Jearl Dalton Walker (born 1945) is an American physicist noted for his book The Flying Circus of Physics, first published in 1975; the second edition was published in June 2006. He teaches physics at Cleveland State University.

Walker has also revised and edited the textbook Fundamentals of Physics (now in its 12th edition) with David Halliday and Robert Resnick.

Walker is a well-known popularizer of physics, and appeared on The Tonight Show Starring Johnny Carson. Walker is known for his physics demonstrations, which have included sticking his hand in molten lead, walking barefoot over hot coals, lying on a bed of nails, and pouring freezing-cold liquid nitrogen in his mouth to demonstrate various principles of physics. Such demonstrations are included in his PBS series, Kinetic Karnival, produced by WVIZ in Cleveland, Ohio.

Walker was born in Pensacola, Florida, and grew up in Fort Worth, Texas. He graduated with a degree in physics from the Massachusetts Institute of Technology in 1967. He received his Ph.D. from the University of Maryland in 1973.

Walker authored The Amateur Scientist column in Scientific American magazine from 1978 to 1988. During the latter part of this period, he had been the Chairman of the Physics Department at Cleveland State University. He appeared regularly around this time on the long-running CBC radio science program Quirks and Quarks.

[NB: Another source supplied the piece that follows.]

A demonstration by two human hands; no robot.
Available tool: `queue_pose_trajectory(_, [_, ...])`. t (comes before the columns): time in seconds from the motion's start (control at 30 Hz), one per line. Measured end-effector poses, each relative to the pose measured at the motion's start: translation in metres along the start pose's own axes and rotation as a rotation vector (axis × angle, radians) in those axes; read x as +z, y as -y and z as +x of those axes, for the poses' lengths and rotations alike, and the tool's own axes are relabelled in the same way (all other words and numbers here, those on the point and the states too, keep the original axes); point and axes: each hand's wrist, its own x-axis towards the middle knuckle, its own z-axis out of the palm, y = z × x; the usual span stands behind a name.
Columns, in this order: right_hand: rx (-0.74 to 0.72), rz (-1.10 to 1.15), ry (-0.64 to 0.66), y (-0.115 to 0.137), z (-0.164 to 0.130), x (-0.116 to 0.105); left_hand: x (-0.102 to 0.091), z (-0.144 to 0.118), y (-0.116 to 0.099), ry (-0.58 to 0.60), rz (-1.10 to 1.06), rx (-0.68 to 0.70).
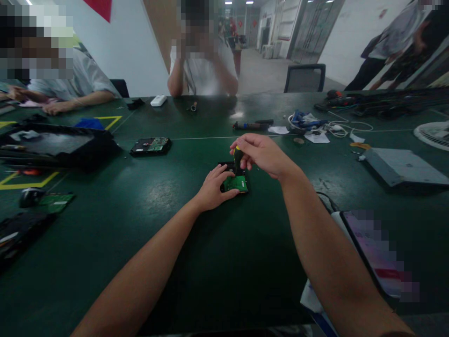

From 1981 to 1982 he hosted The Kinetic Karnival of Jearl Walker, a six-episode series for PBS syndication in the US. In each 30-minute program he performed humorous demonstrations before a live audience. The show was distributed to schools as a teaching aide.

He is the first recipient, in 2005, of the Outstanding Teaching Award from Cleveland State University's College of Science. The College's Faculty Affairs Committee selected Walker as the first honoree based on his contributions to science education over the last 30 years. The award was thereafter named "The Jearl Walker Outstanding Teaching Award" in his honor.